| Please consider this a security review by a tenured P2P professor: The whitepaper describes a simple and focused system relying on partitioning in an attempt to preserve scalability. Bitmessage has many architectural similarities to Usenet and also offers no valid response to spam. Using a proof-of-work system to combat spam is proposed, but to-date science has not yet seen a working approach anywhere. Details are missing on this vital element plus defenses against the Sybil attack are missing from this design. Mechanisms such as the "averageProofOfWorkNonceTrialsPerByte" in this system only slow down attacks and do not stop them.

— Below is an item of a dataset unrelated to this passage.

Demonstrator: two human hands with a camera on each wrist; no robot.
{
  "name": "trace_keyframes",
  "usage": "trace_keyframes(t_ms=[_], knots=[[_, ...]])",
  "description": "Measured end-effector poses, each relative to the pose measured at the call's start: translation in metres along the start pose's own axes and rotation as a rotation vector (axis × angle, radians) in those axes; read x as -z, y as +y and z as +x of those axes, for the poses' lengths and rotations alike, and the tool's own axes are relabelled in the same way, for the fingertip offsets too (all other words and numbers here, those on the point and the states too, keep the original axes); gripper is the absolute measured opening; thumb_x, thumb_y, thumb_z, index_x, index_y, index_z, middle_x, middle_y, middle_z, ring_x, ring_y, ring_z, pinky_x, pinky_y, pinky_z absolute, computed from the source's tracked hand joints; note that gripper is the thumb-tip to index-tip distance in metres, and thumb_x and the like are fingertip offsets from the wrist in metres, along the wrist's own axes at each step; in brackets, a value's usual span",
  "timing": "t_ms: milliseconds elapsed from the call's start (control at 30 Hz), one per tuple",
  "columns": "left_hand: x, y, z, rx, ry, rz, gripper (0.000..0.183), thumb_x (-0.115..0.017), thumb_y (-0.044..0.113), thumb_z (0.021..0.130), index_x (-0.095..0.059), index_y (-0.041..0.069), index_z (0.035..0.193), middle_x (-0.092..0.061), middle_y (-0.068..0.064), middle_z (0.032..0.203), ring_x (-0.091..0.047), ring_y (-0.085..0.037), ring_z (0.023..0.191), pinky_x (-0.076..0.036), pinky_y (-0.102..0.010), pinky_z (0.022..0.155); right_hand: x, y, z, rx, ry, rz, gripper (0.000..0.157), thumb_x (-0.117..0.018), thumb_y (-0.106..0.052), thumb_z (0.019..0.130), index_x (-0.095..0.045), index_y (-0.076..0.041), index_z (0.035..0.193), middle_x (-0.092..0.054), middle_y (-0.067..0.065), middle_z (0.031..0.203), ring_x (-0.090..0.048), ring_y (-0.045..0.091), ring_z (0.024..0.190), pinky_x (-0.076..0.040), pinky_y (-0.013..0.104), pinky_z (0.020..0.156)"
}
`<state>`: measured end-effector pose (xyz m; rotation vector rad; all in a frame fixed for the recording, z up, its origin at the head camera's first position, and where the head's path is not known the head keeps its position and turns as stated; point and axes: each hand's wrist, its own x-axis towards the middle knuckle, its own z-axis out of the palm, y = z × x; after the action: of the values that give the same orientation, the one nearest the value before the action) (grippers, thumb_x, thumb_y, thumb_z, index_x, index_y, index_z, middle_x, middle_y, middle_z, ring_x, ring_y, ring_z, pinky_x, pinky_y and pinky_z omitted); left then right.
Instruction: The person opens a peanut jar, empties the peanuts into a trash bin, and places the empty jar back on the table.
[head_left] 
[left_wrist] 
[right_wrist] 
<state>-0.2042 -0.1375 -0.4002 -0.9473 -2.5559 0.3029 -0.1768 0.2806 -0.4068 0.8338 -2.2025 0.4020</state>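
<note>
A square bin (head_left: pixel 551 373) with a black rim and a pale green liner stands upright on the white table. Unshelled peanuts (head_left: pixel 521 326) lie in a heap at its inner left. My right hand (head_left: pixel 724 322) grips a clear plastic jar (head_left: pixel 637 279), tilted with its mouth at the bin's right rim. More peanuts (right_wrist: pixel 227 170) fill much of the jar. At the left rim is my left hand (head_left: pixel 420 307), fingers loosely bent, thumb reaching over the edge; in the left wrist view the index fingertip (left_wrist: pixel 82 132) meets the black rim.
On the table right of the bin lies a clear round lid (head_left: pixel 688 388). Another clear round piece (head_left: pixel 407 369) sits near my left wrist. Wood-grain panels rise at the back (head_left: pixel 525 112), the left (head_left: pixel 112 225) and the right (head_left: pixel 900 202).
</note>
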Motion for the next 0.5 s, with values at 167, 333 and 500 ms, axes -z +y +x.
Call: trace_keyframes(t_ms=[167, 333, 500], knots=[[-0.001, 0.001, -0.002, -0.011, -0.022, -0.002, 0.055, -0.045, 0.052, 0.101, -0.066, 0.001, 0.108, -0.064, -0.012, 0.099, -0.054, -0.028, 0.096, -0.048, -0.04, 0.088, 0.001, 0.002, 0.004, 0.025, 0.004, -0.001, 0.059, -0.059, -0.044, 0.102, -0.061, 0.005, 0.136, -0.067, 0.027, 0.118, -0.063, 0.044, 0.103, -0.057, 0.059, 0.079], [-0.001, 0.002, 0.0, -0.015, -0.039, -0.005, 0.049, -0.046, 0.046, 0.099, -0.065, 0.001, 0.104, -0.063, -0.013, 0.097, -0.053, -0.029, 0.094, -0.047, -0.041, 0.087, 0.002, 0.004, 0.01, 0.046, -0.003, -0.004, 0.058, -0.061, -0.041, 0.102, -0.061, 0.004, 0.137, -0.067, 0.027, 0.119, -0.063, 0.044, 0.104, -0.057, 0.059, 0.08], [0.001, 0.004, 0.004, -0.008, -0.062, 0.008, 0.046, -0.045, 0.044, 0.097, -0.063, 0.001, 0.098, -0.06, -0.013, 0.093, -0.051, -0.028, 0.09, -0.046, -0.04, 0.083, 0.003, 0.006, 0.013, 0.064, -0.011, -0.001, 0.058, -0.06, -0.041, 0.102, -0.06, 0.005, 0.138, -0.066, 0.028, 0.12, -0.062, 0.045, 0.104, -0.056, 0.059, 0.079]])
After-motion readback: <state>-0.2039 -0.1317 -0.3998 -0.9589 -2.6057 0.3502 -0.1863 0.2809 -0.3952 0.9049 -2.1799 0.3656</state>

Check the impossibility proof by Harvard to see that systems like Bitmessage which react to any message cannot build an effective Sybil defense: http://dash.harvard.edu/handle/1/4907301
So this is known as a hard unsolved problem.
Further diving into the scalability issue is this project thread on their forum:
https://bitmessage.org/forum/index.php?PHPSESSID=8cl6qeafitk...
It would be great if the partitioning concept and algorithms could be explained in detail. It's again a hard problem, even group size estimation in a hostile environment is already non-trivial. So how group consensus is formed to do a break-up is difficult and prone to attacks.
This design is not incentive compatible. TOR has over 50% Bittorrent traffic, it's difficult to stop users from using(abusing?) TOR like that. Systems like Bittorrent and Bitcoin have some incentives, but Bitmessage with broadcasts and proof-of-work might even have a negative incentive for participation. I have seen no mechanism to prevent it's users broadcasting Blueray rips. This would bring down the system, one cluster at a time. Please check this work, it shows how to bring this type of P2P networks down: www.christian-rossow.de/publications/p2pwned-ieee2013.pdf Publicity like "Bitmessage Sends Secure, Encrypted, P2P Instant Messages" might be nice. It creates a false sense of safety. If you want to protect against NSA snooping, you're up against a real army of crypto experts with decades of experience each. Nice to see that this project has such an active Github community, 480 closed issues and 1159 commits. But, in my opinion it's back to the drawing boards... Sorry. Disclaimer: working for 8 years on Tribler, a streaming Bittorrent client. |
That said, at least these folks are trying to protect against the NSA. What do you purpose we all do? Lay down and accept that they watch everything we do? Fuck that. Let's continue to build tools as a community. They may have a lot of people, but our community is bigger. So, fuck them.
People should continue to experiment, and try new things until we come up with various way to protect against the god damn NSA.